## [Exercise]
The response should contain only those lines of the entries below that include the string "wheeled".

··· Data for processing ···

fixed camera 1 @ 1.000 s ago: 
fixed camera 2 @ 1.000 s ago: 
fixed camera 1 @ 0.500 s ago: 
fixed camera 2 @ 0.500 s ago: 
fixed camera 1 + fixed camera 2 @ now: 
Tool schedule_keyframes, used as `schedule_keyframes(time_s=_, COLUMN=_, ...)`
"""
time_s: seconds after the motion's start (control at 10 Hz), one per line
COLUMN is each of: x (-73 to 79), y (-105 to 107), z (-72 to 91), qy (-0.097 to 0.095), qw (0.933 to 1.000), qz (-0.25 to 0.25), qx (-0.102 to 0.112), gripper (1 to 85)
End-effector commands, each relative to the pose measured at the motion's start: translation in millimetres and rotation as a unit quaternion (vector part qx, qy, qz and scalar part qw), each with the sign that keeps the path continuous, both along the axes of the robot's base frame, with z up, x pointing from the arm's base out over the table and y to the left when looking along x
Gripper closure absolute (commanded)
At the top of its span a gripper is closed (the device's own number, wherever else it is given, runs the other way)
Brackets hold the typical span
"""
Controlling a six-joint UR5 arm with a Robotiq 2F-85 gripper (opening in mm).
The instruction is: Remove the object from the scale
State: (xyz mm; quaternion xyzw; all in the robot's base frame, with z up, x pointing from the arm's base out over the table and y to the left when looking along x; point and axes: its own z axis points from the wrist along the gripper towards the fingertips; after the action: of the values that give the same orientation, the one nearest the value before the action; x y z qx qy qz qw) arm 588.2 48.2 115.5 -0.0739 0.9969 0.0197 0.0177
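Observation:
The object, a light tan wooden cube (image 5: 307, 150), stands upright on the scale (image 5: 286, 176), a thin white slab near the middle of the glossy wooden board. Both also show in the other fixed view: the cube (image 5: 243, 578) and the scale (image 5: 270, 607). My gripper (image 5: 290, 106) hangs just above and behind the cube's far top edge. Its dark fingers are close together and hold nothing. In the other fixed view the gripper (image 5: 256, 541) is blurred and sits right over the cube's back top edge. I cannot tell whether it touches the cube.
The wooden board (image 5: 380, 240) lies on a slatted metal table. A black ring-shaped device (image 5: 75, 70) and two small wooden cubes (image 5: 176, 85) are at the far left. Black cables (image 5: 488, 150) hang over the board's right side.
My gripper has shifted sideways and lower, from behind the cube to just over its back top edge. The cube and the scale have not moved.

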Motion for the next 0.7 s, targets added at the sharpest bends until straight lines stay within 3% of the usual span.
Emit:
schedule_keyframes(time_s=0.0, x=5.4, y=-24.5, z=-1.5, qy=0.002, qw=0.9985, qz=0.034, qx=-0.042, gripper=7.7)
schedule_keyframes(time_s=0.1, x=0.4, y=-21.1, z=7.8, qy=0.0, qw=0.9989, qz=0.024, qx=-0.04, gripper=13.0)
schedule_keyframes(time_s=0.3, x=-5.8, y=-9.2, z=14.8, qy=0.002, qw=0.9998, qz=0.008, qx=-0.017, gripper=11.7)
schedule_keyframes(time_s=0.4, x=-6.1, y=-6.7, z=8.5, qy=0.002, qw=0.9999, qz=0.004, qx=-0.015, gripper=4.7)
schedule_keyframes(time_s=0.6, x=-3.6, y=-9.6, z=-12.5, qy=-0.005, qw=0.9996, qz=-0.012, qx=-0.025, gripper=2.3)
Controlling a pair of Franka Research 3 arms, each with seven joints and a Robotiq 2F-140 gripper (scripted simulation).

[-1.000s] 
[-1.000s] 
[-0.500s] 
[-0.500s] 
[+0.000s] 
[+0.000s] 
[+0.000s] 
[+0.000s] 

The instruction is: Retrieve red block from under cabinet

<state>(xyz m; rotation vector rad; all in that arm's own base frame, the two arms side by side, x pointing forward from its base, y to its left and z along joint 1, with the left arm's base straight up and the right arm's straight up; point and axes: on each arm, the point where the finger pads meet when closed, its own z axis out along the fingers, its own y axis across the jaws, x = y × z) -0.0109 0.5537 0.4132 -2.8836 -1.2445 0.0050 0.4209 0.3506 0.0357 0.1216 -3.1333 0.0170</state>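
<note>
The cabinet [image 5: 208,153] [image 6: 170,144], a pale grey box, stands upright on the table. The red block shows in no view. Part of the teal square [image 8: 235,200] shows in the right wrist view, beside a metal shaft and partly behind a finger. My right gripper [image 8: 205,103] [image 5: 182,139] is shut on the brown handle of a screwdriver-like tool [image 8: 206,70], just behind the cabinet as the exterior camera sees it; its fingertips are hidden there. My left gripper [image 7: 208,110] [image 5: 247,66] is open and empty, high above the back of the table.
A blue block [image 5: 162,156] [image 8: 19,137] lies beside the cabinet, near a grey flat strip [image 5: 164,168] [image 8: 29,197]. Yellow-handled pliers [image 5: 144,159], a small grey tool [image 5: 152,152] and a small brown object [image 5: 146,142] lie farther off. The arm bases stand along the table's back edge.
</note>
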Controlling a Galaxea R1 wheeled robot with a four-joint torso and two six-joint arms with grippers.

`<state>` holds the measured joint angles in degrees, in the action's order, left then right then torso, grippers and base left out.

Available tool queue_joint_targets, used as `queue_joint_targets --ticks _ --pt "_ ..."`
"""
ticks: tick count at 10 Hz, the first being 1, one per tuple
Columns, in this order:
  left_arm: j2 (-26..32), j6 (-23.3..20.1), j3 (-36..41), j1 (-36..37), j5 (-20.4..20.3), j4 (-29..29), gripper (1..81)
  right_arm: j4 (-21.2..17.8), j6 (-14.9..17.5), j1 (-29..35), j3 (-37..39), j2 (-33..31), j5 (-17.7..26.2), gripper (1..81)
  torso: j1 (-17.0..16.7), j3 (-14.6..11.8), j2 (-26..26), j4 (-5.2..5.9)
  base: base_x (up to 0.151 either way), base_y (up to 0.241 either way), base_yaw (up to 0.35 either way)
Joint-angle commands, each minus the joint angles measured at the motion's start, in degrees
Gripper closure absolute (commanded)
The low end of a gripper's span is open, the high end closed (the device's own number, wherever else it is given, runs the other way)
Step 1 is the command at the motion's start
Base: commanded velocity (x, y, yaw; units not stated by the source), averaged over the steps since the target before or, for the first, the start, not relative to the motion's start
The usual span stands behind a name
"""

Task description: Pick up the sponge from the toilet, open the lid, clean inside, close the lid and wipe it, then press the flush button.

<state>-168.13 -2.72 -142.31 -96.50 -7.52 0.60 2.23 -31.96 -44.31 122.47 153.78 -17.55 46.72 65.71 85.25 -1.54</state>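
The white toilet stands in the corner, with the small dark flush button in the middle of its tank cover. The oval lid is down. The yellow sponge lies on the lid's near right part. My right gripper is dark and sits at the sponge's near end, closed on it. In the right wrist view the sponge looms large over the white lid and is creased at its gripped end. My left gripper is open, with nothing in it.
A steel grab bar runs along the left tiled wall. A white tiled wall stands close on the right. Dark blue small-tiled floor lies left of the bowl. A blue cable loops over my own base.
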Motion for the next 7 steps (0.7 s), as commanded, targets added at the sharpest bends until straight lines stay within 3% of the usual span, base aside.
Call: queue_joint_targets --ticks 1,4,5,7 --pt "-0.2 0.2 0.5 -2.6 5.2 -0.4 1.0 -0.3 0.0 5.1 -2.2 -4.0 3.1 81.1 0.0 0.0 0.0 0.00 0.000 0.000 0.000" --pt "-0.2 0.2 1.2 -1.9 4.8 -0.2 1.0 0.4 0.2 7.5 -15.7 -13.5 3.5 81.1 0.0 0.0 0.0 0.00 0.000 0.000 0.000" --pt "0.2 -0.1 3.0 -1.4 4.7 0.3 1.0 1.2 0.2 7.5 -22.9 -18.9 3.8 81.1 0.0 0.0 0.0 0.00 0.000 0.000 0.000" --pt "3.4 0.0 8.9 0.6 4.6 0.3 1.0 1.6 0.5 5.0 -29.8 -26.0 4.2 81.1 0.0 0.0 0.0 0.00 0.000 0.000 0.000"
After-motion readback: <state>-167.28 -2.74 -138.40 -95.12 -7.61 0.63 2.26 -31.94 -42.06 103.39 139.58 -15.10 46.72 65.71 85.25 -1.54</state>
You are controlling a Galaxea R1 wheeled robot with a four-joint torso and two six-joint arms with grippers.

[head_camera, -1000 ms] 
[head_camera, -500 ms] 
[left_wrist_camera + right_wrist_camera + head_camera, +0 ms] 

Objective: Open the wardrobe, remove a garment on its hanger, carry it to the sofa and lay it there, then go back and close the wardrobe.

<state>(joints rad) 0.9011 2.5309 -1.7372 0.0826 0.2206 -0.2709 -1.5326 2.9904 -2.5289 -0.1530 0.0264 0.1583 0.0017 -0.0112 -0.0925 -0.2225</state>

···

## [Exercise response]
Controlling a Galaxea R1 wheeled robot with a four-joint torso and two six-joint arms with grippers.
You are controlling a Galaxea R1 wheeled robot with a four-joint torso and two six-joint arms with grippers.

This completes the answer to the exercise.